Transcribe the data exactly. Pictures stay out.
- - - -
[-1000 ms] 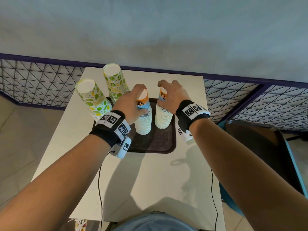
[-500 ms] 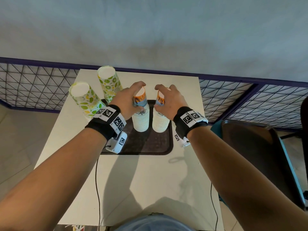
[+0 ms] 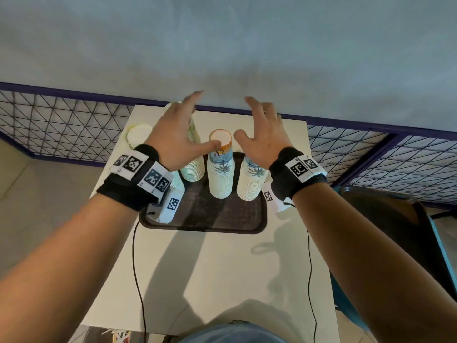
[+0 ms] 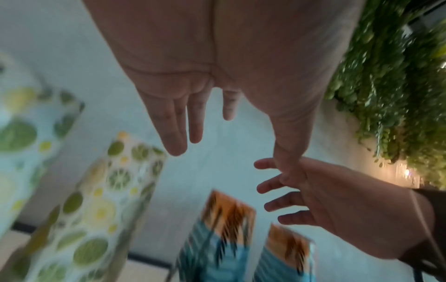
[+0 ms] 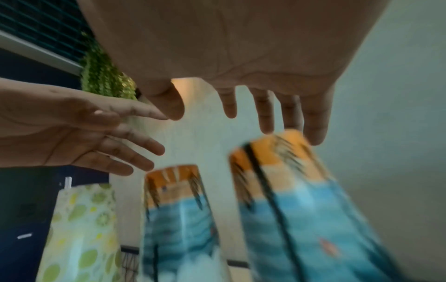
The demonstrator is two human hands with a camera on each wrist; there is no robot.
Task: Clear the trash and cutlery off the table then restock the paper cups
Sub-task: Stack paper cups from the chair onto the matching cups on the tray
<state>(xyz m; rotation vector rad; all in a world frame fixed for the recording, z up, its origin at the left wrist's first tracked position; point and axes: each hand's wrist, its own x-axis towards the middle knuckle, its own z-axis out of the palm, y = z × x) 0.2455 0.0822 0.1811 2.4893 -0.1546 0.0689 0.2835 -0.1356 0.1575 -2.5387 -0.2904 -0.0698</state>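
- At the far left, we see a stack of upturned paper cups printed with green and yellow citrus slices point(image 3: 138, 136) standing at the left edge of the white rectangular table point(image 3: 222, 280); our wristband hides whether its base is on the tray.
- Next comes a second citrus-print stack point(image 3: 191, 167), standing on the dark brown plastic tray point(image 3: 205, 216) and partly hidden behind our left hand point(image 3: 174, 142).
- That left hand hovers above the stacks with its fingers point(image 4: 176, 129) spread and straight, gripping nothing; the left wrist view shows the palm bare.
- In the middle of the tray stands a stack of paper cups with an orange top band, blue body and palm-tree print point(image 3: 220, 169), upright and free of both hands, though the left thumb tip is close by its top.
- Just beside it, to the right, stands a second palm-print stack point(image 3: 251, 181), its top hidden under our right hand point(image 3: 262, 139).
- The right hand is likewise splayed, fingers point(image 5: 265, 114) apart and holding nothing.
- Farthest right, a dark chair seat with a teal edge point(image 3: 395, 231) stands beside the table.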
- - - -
• [SOLUTION TO THIS PROBLEM]:
[-1000 ms] 
[-500 ms] 
[+0 ms] 
[+0 ms] 
[+0 ms] 
The demonstrator is two human hands with a camera on each wrist; there is no robot.
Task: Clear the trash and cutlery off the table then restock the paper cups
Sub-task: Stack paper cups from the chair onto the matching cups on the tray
<state>(xyz m; rotation vector rad; all in a world frame fixed for the recording, z up, its origin at the left wrist's first tracked position; point and axes: each hand's wrist, its own x-axis towards the middle knuckle, its own z-axis out of the palm, y = z × x) 0.2455 0.0822 0.1811 2.4893 -0.1546 0.0689 0.2835 -0.1356 0.1575 -2.5387 -0.2904 -0.0698</state>
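- At the far left, we see a stack of upturned paper cups printed with green and yellow citrus slices point(image 3: 138, 136) standing at the left edge of the white rectangular table point(image 3: 222, 280); our wristband hides whether its base is on the tray.
- Next comes a second citrus-print stack point(image 3: 191, 167), standing on the dark brown plastic tray point(image 3: 205, 216) and partly hidden behind our left hand point(image 3: 174, 142).
- That left hand hovers above the stacks with its fingers point(image 4: 176, 129) spread and straight, gripping nothing; the left wrist view shows the palm bare.
- In the middle of the tray stands a stack of paper cups with an orange top band, blue body and palm-tree print point(image 3: 220, 169), upright and free of both hands, though the left thumb tip is close by its top.
- Just beside it, to the right, stands a second palm-print stack point(image 3: 251, 181), its top hidden under our right hand point(image 3: 262, 139).
- The right hand is likewise splayed, fingers point(image 5: 265, 114) apart and holding nothing.
- Farthest right, a dark chair seat with a teal edge point(image 3: 395, 231) stands beside the table.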

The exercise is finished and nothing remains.